To celebrate my 50th birthday in September of 2001 I organized a free dance for my local community with music by the Groovemongers. Jane Knoeck, their piano player, composed a lovely waltz for the occasion called “Fifty Years of David.” Almost 15 years later, she played the tune at a dance I was attending. “What a nice tune!” I said, “What is it?…” Re-inspired by her music, I composed this dance a few days later.

*Note about the hey: For the 1s, it feels like a normal right-shoulder hey. The 2s have a support role: each in turn does half of a figure 8 pattern, casting down and crossing up, thereby filling a role in the hey as needed.

(top of page)


Little Oak’s Move
May 2022
Duple minor longways
Tune: The Mysterious Guest, by Henry Jankiewicz

A1 1-4 Right-hand star once around
5-8 Partners balance; ones cast down as twos lead up
A2 1-4 Left-hand star once around
5-8 Partners balance; twos cast down as ones lead up
B1 1-8 Left-file dancers chase with #2 leading throughout: #1L cast down to follow #2L who crosses up to do a full figure-8 through right-file (ends with left file progressed)
B2 1-8 Right-file dancers chase, #1 leading throughout: #2R cast up to follow #1R, who crosses down to do a full figure-8 through left-file (ends with all progressed)

(top of page)


Maeve’s Tortoise (pronounced “tour-toys”) **
October 2020
Duple minor longways
Tune: Christy Barry’s

A1 1-4 First corners chase: Top corner dance clockwise around partner while bottom corner follows; both end at home (and take hands-4 in a ring)
5-8 Balance the ring
Petronella spin: Turn single over right shoulder while moving one place counterclockwise
A2 1-4 Other corners (now on right diagonal) also chase: top corner dance clockwise around opposite while bottom corner follows; end where you began
5-8 Balance the ring; Petronella spin
B1 1-4 Ones half figure-8 up through the twos
5-8 Partners all 2-hand turn
B2 1-4 Twos half figure-8 down through the ones
5-8 Partners all set and turn single

The chase figure is borrowed from The Garter (The Dancing Master, 1688). The title was inspired by the very funny comedian, Maeve Higgins. On one of her many appearances on NPR’s Wait, Wait, Don’t Tell Me, she pronounced the word Tortoise as “Tour-toys,” and this pronunciation became a hilarious topic of discussion.

(top of page)


Muffin Cakes ***
March 2019
Duple minor longways
Tune: Muffin Cakes, by David Smukler

A1 1-4 All set to the center, turn single back to place
5-8 Ones half figure eight down
A2 1-4 All set and turn single again
5-8 Twos half figure eight up
B1 1-8 Those on the right diagonal pull left shoulder back to cast around neighbor, pass by the left shoulder in the center, loop right around partner and end in each other’s place
9-12 With next neighbors, right hands-across star
13-16 With original neighbors, left hands-across star
B2 1-8 Those on the left diagonal pull right shoulder back to cast around partner, pass by the right shoulder in the center, loop left around neighbor and end in each other’s place
9-12 Partners back to back
13-16 Partners 2-hand turn

The corners change figure in the first half of each B-part is the same as in the dance, Barbarini’s Tambourine.

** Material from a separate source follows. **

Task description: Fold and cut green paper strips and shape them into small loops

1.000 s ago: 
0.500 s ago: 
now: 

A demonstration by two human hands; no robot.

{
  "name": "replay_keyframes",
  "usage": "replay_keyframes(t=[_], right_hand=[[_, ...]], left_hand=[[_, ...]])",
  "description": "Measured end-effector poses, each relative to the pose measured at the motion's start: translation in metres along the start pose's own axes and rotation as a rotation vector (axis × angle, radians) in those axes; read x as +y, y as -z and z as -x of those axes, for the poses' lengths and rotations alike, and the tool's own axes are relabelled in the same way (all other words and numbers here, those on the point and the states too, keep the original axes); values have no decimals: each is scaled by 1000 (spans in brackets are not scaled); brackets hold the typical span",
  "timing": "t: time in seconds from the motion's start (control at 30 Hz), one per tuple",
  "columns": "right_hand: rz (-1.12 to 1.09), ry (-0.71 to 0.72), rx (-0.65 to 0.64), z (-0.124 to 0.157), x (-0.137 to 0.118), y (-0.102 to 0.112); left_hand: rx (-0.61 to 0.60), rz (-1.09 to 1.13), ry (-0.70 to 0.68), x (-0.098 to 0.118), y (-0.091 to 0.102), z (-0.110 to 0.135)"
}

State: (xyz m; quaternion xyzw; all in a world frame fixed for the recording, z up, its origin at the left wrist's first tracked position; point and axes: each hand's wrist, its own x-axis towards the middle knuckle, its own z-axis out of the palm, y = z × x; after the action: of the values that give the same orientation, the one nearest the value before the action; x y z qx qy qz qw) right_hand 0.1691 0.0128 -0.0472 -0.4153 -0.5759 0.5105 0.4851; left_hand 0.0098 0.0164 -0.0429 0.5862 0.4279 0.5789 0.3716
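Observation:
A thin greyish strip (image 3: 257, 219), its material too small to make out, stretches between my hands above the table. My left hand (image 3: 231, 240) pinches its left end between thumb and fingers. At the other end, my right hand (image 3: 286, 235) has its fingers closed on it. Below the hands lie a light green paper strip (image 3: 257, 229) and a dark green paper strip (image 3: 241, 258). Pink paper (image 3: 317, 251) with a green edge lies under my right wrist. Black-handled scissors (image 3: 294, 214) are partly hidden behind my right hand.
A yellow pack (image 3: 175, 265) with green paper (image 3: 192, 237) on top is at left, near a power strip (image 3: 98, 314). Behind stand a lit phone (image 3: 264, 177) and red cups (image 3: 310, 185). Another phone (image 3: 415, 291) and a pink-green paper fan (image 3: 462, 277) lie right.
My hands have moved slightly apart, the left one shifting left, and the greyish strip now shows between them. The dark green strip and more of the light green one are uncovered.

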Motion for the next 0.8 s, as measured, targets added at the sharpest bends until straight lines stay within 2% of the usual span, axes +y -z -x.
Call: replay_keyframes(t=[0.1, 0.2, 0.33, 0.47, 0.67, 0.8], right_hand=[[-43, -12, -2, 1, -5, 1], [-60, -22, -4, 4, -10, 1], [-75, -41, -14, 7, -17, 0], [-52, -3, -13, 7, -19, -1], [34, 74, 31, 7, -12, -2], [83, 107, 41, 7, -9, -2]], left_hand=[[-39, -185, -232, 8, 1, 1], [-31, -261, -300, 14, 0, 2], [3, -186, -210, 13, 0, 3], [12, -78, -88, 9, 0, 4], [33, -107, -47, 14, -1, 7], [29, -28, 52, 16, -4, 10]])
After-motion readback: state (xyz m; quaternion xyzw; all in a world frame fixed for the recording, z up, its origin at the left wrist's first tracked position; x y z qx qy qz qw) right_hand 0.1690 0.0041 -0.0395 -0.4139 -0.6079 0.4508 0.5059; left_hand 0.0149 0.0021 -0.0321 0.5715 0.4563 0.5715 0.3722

“Muffin cakes” was a term of endearment for my grandson, Isaac, when he was small.

(top of page)


Planxty Nancy Koch ***
September 2021
Duple minor longways
Tune: Miss Hamilton, by Cornelius Lyons (1680-1750), 4 steps per bar

A 1-2 Balance in a ring-of-4, spin one place to the right (as in Petronella)
3-4 Ones half figure-8 across between twos
5-6 Twos half figure-8 across between ones, and take hands-4
7-8 Balance the ring, spin one place to the right (all are progressed)
B 1-2 Two changes of rights and lefts, starting with partner across
3-4 Partners 2-hand turn 1-1/2 to home place, open facing up
5-6 Ones lead up 1 place and cast down 2 while
Twos cast down 1 place and lead up 2
7-8 With new neighbors, circle left once around
(Next round of the dance begins with these)

Possible style points: Turn single right for the Petronella turn. Do not stop between Petronella turn and half figure-8. Make the changes at the top of B1 half turns rather than simply pulling by.

The lead-or-cast in B 5-6 begins with former neighbors, not current ones. Neutral couples do not participate but do allow other couples to lead through or cast around them. Then they re-enter the dance just after, with the circle at bars 7-8.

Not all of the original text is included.